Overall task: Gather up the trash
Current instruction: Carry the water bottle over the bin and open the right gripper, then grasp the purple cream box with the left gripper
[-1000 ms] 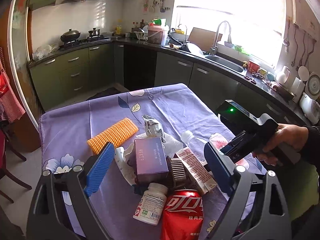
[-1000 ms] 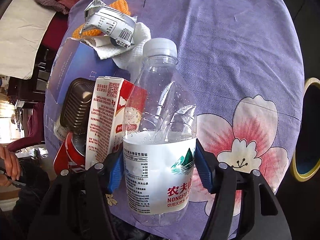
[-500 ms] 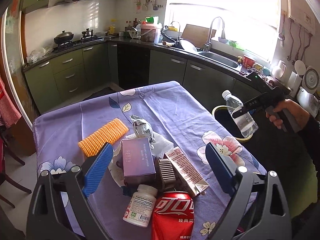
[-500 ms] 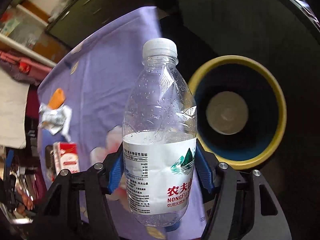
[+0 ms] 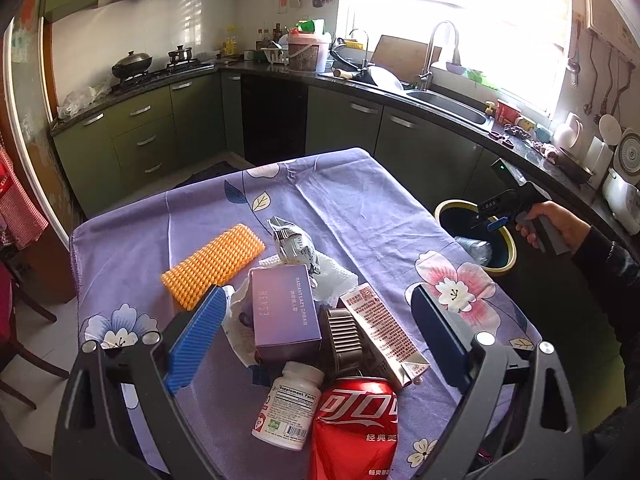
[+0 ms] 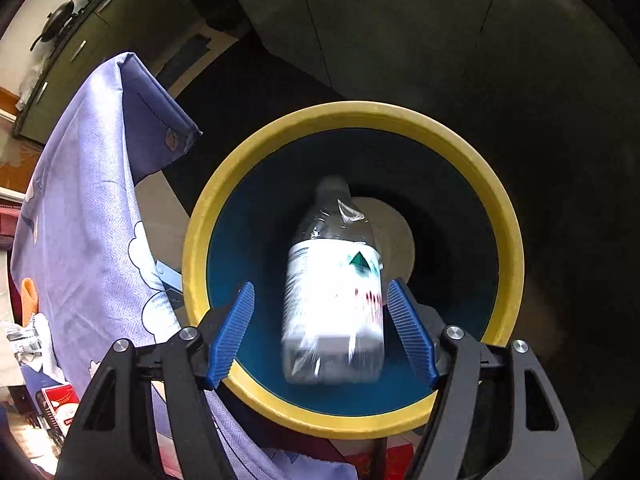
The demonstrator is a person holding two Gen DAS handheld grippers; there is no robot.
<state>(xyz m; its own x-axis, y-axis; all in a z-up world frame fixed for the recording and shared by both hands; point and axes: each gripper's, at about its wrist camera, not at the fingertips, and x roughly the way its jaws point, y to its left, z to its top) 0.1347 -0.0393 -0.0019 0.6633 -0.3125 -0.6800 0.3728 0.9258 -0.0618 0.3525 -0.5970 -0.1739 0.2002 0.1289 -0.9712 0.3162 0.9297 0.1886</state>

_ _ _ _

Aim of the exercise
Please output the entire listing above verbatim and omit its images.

Exercise result
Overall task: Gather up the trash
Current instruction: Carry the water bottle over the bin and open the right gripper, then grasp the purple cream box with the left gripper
[-1000 ms] 
[-1000 ms] 
[-500 ms] 
[-500 ms] 
[+0 ms] 
[+0 ms] 
The demonstrator is a person holding two Gen DAS handheld grippers; there is no robot.
<state>(xyz m; its own x-axis, y-axis; all in a z-up world frame fixed for the recording and shared by both hands; point and axes: each gripper's, at about its wrist camera, not at the fingertips, and x roughly the way its jaws point, y to its left, z to its top) 0.1347 -0.0393 -0.0019 0.6633 -0.3125 -0.6800 0.3728 0.9258 -0.0618 0.3525 -0.5970 -0.1739 0.2002 0.1289 -0.9712 0.3162 0.9297 0.1886</state>

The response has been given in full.